--- AIM OF THE EXERCISE ---
The full listing is to be written out again, unchanged.

--- DATA BLOCK ---

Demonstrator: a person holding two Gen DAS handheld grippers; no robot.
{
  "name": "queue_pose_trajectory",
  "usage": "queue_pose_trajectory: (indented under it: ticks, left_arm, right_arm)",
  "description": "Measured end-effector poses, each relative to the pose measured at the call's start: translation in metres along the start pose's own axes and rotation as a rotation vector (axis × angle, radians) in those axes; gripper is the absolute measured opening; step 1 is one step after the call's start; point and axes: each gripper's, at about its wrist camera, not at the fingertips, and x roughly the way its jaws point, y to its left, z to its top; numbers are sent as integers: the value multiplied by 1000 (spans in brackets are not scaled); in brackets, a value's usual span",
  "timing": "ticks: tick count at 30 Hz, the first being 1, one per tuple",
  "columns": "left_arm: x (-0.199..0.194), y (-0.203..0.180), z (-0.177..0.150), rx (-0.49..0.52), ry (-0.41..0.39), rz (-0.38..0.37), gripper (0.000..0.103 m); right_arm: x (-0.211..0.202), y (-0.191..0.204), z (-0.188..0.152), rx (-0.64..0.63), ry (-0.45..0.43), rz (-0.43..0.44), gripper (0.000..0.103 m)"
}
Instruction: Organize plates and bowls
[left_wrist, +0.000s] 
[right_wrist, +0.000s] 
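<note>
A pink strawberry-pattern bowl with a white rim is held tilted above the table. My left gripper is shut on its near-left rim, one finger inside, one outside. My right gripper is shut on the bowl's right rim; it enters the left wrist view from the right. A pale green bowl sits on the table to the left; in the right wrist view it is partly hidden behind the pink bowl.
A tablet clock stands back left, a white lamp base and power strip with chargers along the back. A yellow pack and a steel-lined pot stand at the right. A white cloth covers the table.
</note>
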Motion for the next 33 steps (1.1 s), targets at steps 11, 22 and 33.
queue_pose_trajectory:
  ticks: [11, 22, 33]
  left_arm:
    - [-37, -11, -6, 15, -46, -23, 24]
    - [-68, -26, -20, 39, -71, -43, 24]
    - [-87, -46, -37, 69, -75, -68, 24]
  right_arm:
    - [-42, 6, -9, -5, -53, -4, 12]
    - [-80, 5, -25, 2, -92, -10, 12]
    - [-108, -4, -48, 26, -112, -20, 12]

--- WORKED SOLUTION ---
Demonstrator: a person holding two Gen DAS handheld grippers; no robot.
{
  "name": "queue_pose_trajectory",
  "usage": "queue_pose_trajectory: (indented under it: ticks, left_arm, right_arm)",
  "description": "Measured end-effector poses, each relative to the pose measured at the call's start: translation in metres along the start pose's own axes and rotation as a rotation vector (axis × angle, radians) in those axes; gripper is the absolute measured opening; step 1 is one step after the call's start; point and axes: each gripper's, at about its wrist camera, not at the fingertips, and x roughly the way its jaws point, y to its left, z to its top; numbers are sent as integers: the value multiplied by 1000 (spans in brackets are not scaled); in brackets, a value's usual span",
  "timing": "ticks: tick count at 30 Hz, the first being 1, one per tuple",
  "columns": "left_arm: x (-0.199..0.194), y (-0.203..0.180), z (-0.177..0.150), rx (-0.49..0.52), ry (-0.41..0.39), rz (-0.38..0.37), gripper (0.000..0.103 m); right_arm: x (-0.211..0.202), y (-0.191..0.204), z (-0.188..0.152), rx (-0.64..0.63), ry (-0.45..0.43), rz (-0.43..0.44), gripper (0.000..0.103 m)"
}
Instruction: Organize plates and bowls
[left_wrist, +0.000s] 
[right_wrist, +0.000s] 
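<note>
A pink strawberry-pattern bowl with a white rim is held tilted above the table. My left gripper is shut on its near-left rim, one finger inside, one outside. My right gripper is shut on the bowl's right rim; it enters the left wrist view from the right. A pale green bowl sits on the table to the left; in the right wrist view it is partly hidden behind the pink bowl.
A tablet clock stands back left, a white lamp base and power strip with chargers along the back. A yellow pack and a steel-lined pot stand at the right. A white cloth covers the table.
</note>
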Motion for the next 33 steps (1.1 s), targets at steps 11, 22 and 33.
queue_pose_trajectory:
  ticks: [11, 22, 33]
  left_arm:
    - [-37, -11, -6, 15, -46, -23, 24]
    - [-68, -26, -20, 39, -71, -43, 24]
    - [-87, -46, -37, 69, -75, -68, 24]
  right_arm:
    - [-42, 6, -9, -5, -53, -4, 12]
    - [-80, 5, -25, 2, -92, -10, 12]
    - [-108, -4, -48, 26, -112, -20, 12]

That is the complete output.